PROBLEM DESCRIPTION - What is needed is an exact printout of all the data.

── DATASET CONTENT

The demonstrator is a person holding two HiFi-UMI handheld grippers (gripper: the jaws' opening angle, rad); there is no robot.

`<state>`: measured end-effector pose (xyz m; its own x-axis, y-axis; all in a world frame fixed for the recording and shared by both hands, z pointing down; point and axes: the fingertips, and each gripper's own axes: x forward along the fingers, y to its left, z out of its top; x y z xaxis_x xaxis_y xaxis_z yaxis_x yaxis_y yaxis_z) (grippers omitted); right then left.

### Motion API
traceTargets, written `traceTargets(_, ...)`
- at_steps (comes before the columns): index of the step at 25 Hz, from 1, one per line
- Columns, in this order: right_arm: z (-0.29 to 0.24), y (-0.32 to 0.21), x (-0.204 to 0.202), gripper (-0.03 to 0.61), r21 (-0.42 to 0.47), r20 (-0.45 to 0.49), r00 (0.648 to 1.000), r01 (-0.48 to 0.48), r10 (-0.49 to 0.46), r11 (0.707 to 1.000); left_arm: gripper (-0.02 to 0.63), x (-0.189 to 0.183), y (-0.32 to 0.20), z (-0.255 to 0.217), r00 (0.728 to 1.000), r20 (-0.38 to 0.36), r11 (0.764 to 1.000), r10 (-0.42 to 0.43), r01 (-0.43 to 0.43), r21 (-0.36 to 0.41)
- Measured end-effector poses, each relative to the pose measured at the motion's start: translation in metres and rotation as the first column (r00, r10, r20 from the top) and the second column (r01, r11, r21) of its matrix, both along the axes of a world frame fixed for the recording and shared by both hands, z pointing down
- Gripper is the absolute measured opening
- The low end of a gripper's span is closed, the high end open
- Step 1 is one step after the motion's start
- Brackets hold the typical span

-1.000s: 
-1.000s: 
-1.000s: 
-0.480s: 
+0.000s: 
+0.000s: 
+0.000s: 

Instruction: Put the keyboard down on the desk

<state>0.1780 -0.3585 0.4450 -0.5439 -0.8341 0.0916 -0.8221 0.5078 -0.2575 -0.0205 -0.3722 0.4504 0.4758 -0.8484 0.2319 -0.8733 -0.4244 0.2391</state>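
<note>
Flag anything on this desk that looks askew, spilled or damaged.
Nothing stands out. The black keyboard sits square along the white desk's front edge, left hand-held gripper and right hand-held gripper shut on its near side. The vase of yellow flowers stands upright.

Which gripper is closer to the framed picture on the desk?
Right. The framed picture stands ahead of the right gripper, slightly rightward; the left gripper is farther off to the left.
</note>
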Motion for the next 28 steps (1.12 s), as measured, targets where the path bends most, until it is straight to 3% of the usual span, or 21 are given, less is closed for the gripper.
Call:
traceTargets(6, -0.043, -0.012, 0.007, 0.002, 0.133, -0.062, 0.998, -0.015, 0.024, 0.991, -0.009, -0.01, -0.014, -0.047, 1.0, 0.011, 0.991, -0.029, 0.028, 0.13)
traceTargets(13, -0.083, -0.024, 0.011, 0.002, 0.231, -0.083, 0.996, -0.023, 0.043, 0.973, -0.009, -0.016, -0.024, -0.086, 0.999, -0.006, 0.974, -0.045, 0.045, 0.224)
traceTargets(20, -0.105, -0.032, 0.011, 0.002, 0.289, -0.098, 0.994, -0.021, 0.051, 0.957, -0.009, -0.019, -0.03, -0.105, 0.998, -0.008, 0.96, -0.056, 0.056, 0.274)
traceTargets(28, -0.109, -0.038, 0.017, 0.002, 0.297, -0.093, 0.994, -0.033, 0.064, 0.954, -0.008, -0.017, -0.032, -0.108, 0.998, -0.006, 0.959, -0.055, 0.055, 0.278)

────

ANSWER TO THIS EXERCISE -
The demonstrator is a person holding two HiFi-UMI handheld grippers (gripper: the jaws' opening angle, rad); there is no robot.

`<state>`: measured end-effector pose (xyz m; its own x-axis, y-axis; all in a world frame fixed for the recording and shared by both hands, z pointing down; point and axes: the fingertips, and each gripper's own axes: x forward along the fingers, y to its left, z out of its top; x y z xaxis_x xaxis_y xaxis_z yaxis_x yaxis_y yaxis_z) (grippers omitted); right then left.

### Motion API
traceTargets, written `traceTargets(_, ...)`
- at_steps (comes before the columns): index of the step at 25 Hz, from 1, one per line
- Columns, in this order: right_arm: z (-0.29 to 0.24), y (-0.32 to 0.21), x (-0.204 to 0.202), gripper (-0.03 to 0.61), r21 (-0.42 to 0.47), r20 (-0.45 to 0.49), r00 (0.648 to 1.000), r01 (-0.48 to 0.48), r10 (-0.49 to 0.46), r11 (0.707 to 1.000); left_arm: gripper (-0.02 to 0.63), x (-0.189 to 0.183), y (-0.32 to 0.20), z (-0.255 to 0.217), r00 (0.728 to 1.000), r20 (-0.38 to 0.36), r11 (0.764 to 1.000), r10 (-0.42 to 0.43), r01 (-0.43 to 0.43), r21 (-0.36 to 0.41)
- Measured end-effector poses, each relative to the pose measured at the motion's start: translation in metres and rotation as the first column (r00, r10, r20 from the top) and the second column (r01, r11, r21) of its matrix, both along the axes of a world frame fixed for the recording and shared by both hands, z pointing down
- Gripper is the absolute measured opening
- The low end of a gripper's span is closed, the high end open
- Step 1 is one step after the motion's start
- Brackets hold the typical span

-1.000s: 
-1.000s: 
-1.000s: 
-0.480s: 
+0.000s: 
+0.000s: 
+0.000s: 

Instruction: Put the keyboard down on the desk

<state>0.1780 -0.3585 0.4450 -0.5439 -0.8341 0.0916 -0.8221 0.5078 -0.2575 -0.0205 -0.3722 0.4504 0.4758 -0.8484 0.2319 -0.8733 -0.4244 0.2391</state>
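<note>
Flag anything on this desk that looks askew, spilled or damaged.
Nothing stands out. The black keyboard sits square along the white desk's front edge, left hand-held gripper and right hand-held gripper shut on its near side. The vase of yellow flowers stands upright.

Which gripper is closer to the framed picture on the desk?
Right. The framed picture stands ahead of the right gripper, slightly rightward; the left gripper is farther off to the left.
</note>
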Motion for the next 28 steps (1.12 s), as measured, targets where the path bends most, until it is straight to 3% of the usual span, or 21 are given, less is closed for the gripper.
Call:
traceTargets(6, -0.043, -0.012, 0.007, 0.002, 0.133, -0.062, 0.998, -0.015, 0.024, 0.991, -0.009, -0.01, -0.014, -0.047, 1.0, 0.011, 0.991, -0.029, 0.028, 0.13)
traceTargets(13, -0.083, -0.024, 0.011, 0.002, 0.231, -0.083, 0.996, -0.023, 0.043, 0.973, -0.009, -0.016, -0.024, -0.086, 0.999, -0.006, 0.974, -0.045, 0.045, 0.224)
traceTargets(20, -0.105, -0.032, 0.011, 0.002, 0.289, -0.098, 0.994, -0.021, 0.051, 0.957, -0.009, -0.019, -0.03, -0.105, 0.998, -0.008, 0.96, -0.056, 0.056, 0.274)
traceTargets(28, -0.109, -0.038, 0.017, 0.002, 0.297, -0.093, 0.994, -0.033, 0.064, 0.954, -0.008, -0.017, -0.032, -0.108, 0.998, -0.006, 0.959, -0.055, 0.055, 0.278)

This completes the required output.